**ACTION ITEM**
Your output should be the lines from the start of the data through the line containing "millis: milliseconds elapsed", exactly and nothing more.

BEGIN

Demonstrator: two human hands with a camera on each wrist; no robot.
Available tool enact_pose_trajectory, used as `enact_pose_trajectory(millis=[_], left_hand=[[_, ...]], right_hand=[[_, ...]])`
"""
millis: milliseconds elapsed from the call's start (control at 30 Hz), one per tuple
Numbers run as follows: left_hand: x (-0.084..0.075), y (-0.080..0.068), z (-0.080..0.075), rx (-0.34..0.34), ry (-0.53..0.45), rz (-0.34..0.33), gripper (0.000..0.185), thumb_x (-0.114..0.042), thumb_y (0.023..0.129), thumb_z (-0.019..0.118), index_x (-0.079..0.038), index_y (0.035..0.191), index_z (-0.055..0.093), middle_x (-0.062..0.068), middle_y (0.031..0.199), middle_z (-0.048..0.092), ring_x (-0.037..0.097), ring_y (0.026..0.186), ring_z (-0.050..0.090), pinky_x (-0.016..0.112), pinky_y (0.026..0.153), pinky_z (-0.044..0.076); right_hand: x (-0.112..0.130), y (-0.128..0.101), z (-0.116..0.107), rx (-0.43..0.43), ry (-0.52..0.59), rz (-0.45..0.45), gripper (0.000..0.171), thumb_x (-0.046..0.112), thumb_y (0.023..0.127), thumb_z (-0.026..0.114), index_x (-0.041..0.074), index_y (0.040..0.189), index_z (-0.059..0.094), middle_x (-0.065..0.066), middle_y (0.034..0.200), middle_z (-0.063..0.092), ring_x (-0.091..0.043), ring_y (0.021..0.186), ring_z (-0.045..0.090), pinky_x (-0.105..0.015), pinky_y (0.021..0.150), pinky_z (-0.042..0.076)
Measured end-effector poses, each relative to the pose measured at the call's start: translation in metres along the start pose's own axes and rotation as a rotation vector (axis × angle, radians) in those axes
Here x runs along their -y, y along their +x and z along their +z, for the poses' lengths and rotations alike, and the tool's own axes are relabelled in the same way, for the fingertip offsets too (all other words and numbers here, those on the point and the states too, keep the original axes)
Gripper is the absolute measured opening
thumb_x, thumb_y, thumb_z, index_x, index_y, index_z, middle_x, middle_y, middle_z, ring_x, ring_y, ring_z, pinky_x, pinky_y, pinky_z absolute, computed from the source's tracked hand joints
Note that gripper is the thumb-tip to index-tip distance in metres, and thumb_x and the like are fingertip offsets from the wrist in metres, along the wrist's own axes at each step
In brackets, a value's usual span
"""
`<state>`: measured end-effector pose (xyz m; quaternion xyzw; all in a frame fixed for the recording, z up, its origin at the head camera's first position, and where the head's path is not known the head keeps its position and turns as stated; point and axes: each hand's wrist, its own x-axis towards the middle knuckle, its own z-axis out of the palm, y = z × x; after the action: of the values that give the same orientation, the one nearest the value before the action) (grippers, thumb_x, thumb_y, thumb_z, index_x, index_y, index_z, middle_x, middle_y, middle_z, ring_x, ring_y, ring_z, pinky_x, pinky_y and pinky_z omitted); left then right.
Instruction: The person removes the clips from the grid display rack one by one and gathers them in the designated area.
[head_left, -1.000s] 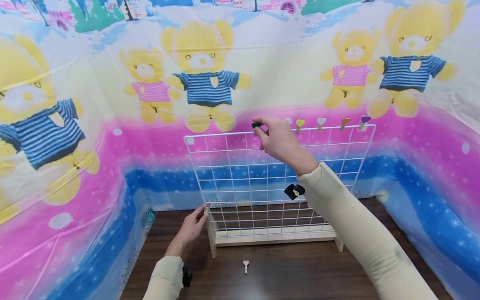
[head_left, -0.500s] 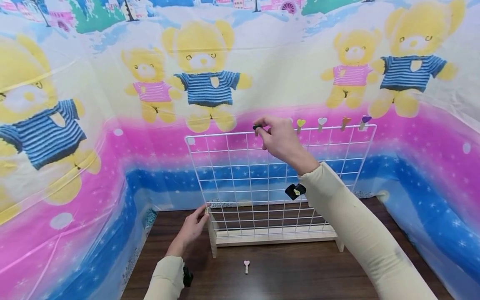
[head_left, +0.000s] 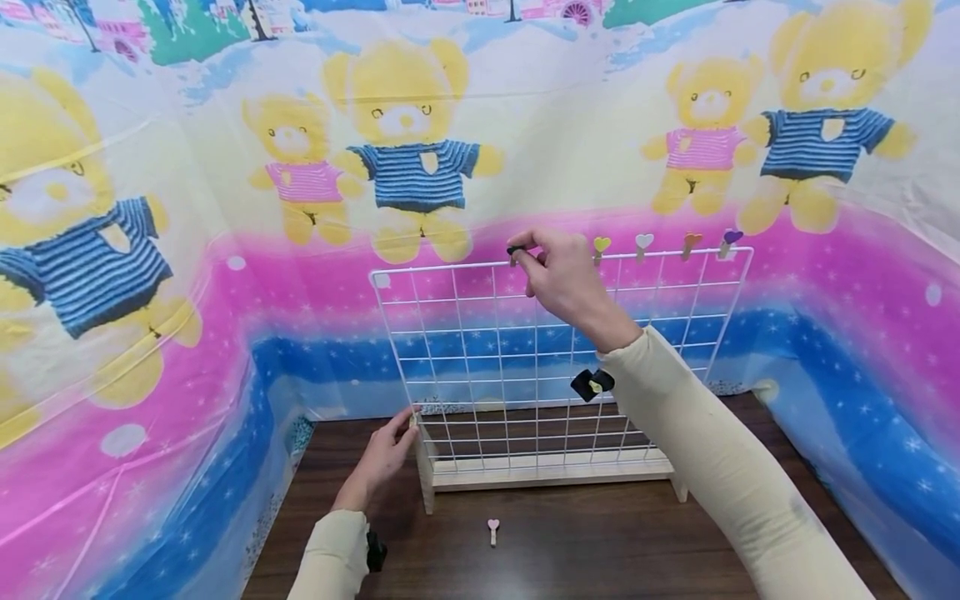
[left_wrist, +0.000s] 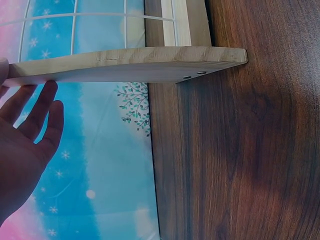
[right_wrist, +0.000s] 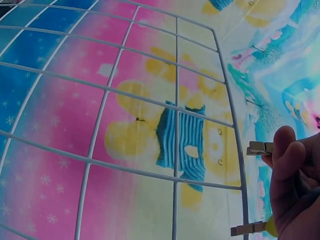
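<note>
The right hand [head_left: 562,279] pinches a dark clip [head_left: 514,251] in a closed grip at the top wire of the white wire rack [head_left: 465,350], at 12 o'clock. Four more clips [head_left: 643,244] sit on that wire toward 1 o'clock. The left hand [head_left: 381,460], fingers straight, touches the rack's wooden foot [left_wrist: 130,64]. A pink clip [head_left: 492,530] lies on the desk [head_left: 600,542].

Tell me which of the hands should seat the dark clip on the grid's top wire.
Right. The right hand already pinches the dark clip at the top wire of the grid. The left hand is low, touching the wooden stand, probably steadying it.
</note>
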<state>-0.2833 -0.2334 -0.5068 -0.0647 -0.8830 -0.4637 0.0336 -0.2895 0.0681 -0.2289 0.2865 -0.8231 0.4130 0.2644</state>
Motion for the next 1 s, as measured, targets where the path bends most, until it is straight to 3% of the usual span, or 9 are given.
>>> enact_pose_trajectory(millis=[267,667,900,1000], left_hand=[[-0.001,-0.001,0.001,0.009,0.002,0.001,0.043,-0.016,0.101,0.047,-0.014,0.144,0.042,0.019,0.13,0.053,0.032,0.117,0.051,0.05,0.09,0.045],[0.001,0.0,0.0,-0.009,0.015,0.004,0.043,-0.016,0.101,0.048,-0.014,0.143,0.043,0.02,0.129,0.054,0.033,0.115,0.053,0.05,0.089,0.045],[0.002,0.0,0.001,-0.009,0.022,0.013,0.042,-0.016,0.101,0.048,-0.013,0.143,0.043,0.021,0.128,0.055,0.034,0.115,0.052,0.05,0.09,0.045],[0.001,0.0,0.002,-0.011,0.017,0.011,0.043,-0.016,0.101,0.048,-0.013,0.143,0.043,0.02,0.128,0.055,0.033,0.115,0.053,0.05,0.089,0.045]], right_hand=[[-0.006,-0.024,-0.003,0.049,0.002,-0.017,0.013,0.009,0.093,0.061,0.005,0.103,0.067,-0.002,0.075,0.066,-0.015,0.045,0.054,-0.027,0.037,0.035],[-0.027,-0.067,0.008,0.143,0.048,-0.017,0.015,0.005,0.093,0.06,0.006,0.106,0.066,0.0,0.085,0.067,-0.01,0.046,0.052,-0.027,0.039,0.04],[-0.038,-0.096,0.026,0.236,0.054,0.033,0.017,0.009,0.094,0.06,0.008,0.11,0.065,0.004,0.06,0.055,-0.009,0.046,0.051,-0.027,0.038,0.039],[-0.044,-0.109,0.036,0.28,0.059,0.068,0.017,0.009,0.094,0.06,0.01,0.11,0.065,0.003,0.058,0.054,-0.009,0.046,0.051,-0.027,0.038,0.04]])
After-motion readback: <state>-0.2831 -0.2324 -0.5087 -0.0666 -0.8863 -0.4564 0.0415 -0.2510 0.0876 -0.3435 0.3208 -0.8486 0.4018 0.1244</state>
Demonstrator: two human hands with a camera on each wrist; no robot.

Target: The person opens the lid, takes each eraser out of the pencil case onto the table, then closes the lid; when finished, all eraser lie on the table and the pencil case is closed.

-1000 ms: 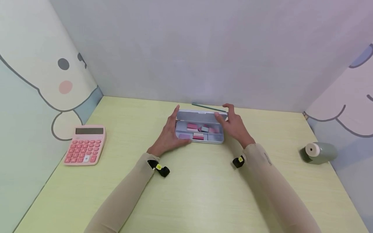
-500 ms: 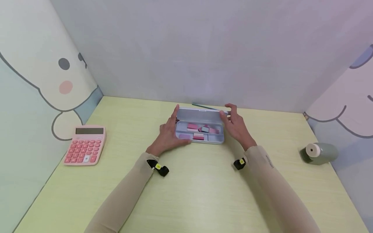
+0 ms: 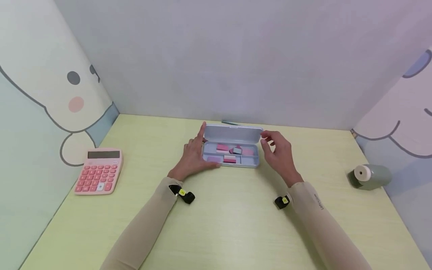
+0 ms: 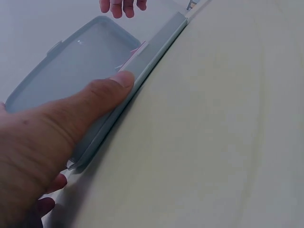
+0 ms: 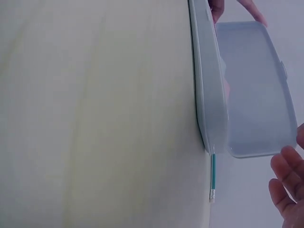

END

**RESULT OF THIS EXERCISE**
Demonstrator: two human hands with a camera on each wrist; no robot.
Available tool enact_pose_trajectory, used as `enact_pose_trajectory(millis=[_], left_hand=[[_, ...]], right_hand=[[_, ...]])`
"""
millis: milliseconds elapsed from the call's start (control at 30 Hz), one per tuple

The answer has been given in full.